== Prompt ==
Reply only with how many lines of the listing below hold the word "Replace".

== Dataset extract ==
= Beginning of Section =

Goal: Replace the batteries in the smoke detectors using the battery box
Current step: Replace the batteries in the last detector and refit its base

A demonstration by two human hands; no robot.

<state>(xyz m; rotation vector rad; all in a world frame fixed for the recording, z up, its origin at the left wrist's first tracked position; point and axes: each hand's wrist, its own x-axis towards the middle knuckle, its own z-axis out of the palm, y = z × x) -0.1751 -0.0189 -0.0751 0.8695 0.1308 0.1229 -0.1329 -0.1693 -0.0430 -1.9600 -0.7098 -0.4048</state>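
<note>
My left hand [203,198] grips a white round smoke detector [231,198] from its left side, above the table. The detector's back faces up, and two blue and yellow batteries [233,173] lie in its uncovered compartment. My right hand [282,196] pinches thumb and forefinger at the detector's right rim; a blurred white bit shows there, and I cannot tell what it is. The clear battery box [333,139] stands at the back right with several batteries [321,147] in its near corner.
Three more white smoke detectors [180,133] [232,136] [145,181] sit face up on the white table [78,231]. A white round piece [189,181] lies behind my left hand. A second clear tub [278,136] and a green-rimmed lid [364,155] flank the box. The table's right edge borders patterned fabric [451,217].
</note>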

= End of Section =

== Output below ==
2